The idea behind cross platform marketing is not too distinct from its cousin, cross channel marketing, where the goal is the seamless pursuit of customers across touchpoints with maximum continuity.In the travel space, Expedia, seems to be leading the charge of trying to figure out cross-platform activities by “harvesting cross-screen identities, the ad industry could serve ads to mobile phones based on the interests people express when surfing the Web on their PCs.”
The WSJ report notes that Expedia began a trial last summer “with mobile ad technology provider Drawbridge Inc., which uses a “triangulation” method to try to figure out when a mobile user is the same person as a desktop user.” By recognizing similarities in ad viewership across devices the travel company is able to determine who the user is and targets ads on the user’s mobile device at the appropriate time and place in the hope that it will spur the buy decision. It did so by sending travel offers to people viewing travel guides at night in certain cities on mobile devices associated with the desktop that was originally used to view their site. If the user clicked on the ad it would prompt them to use the Expedia app to book the transaction.

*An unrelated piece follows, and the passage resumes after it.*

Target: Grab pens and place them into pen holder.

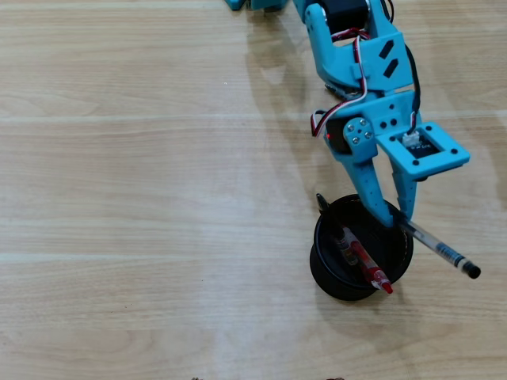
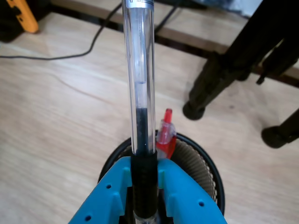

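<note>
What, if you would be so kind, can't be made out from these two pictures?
- Held pen tip: overhead view, hidden by the gripper.
- Pen holder contents beyond the red pen: dark interior.
- Holder's near rim: wrist view, covered by the gripper.
- Pen top: cut off by the wrist view's upper edge.

A pale wood-grain table (image 1: 119, 198) fills the overhead view, evenly lit, with soft shadows. In the wrist view, a black cable (image 2: 60, 55) trails across the upper left, a yellow object (image 2: 21, 16) sits in the corner, and black stand legs (image 2: 219, 79) occupy the upper right.
</note>
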Available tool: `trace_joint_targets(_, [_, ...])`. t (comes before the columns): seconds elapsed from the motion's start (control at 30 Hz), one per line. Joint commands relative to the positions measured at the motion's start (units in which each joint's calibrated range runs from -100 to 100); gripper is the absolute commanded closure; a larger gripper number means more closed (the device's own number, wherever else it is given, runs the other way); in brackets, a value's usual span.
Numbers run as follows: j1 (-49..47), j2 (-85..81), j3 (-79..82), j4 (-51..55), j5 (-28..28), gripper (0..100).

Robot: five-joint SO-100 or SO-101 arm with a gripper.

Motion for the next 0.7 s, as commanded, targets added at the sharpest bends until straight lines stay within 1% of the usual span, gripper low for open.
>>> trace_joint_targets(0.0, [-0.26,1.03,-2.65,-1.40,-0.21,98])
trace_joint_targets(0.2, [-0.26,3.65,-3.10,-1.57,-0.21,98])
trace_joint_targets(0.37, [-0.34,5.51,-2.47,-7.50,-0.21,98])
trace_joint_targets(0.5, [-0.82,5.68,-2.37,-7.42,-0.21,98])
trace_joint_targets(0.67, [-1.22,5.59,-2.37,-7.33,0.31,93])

Ad tools of the foreoging nature are what enabled Facebook’s revenue for the recently annnounced quarter to be better than expected as a mere 12 months ago the company had no revenue from mobile ads. For instance, ads from mobile app developers urged FB users to download their apps enabling a follow through from desktop to a smartphone.
Apropos the foregoing, Expedia’s VP of mobile and online partner marketing noted that they “have seen a direct positive relationship between spending on app downloads and someone consummating a transaction.” Whether that level of hovering over a consumer leads to a backlash that stills what looks like a promising way to put pay to the old adage that “fifty percent of advertising works and fifty does not, the questions is which fifty?” is a matter of time.